§ **YOUR TASK**: Give back all of the data exactly as it stands, with the pictures removed.

START COLLECTED DATA

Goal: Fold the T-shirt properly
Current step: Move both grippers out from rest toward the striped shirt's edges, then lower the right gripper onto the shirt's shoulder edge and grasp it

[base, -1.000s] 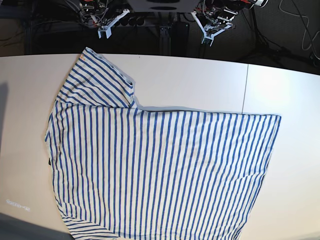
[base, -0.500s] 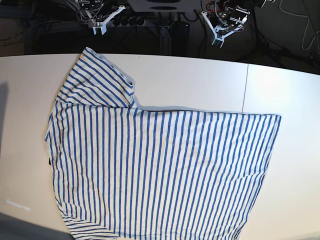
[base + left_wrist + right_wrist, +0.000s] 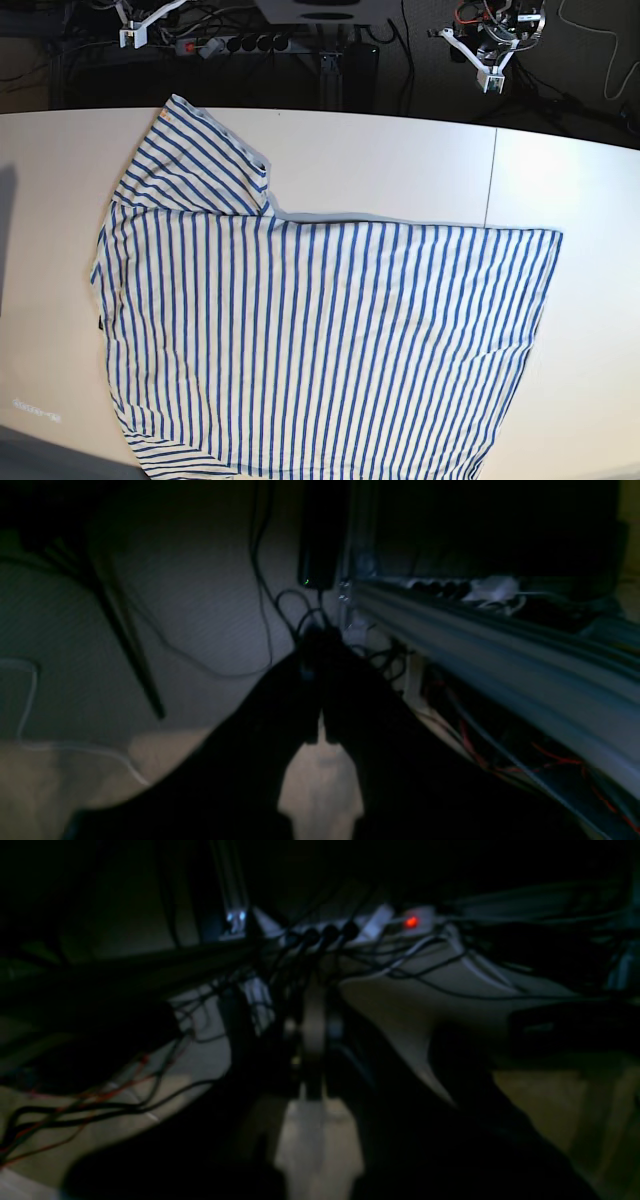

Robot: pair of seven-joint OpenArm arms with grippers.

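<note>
Lying flat on the white counter [image 3: 400,160], the T-shirt [image 3: 320,340] is spread wide, white with thin blue stripes, one sleeve pointing to the far left corner, its near hem running off the picture's edge. Left end effector [image 3: 490,80] and right end effector [image 3: 128,38] hang beyond the far edge, well apart from the cloth, both closed narrow, holding nothing.

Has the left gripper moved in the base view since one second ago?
Yes. The left gripper has swung outward toward the picture's right and slightly up, away from the power strip behind the table.
</note>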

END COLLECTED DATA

§ **WRITTEN RESPONSE**:
Goal: Fold the T-shirt properly
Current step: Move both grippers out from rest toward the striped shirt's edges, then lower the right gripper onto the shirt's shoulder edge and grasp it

[base, -1.000s] 
[base, -0.500s] 
[base + left_wrist + right_wrist, +0.000s] 

Robot: pair of seven-joint OpenArm arms with grippers.

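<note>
Lying flat on the white counter [image 3: 400,160], the T-shirt [image 3: 320,340] is spread wide, white with thin blue stripes, one sleeve pointing to the far left corner, its near hem running off the picture's edge. Left end effector [image 3: 490,80] and right end effector [image 3: 128,38] hang beyond the far edge, well apart from the cloth, both closed narrow, holding nothing.

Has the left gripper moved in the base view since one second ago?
Yes. The left gripper has swung outward toward the picture's right and slightly up, away from the power strip behind the table.
</note>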

No other output was requested.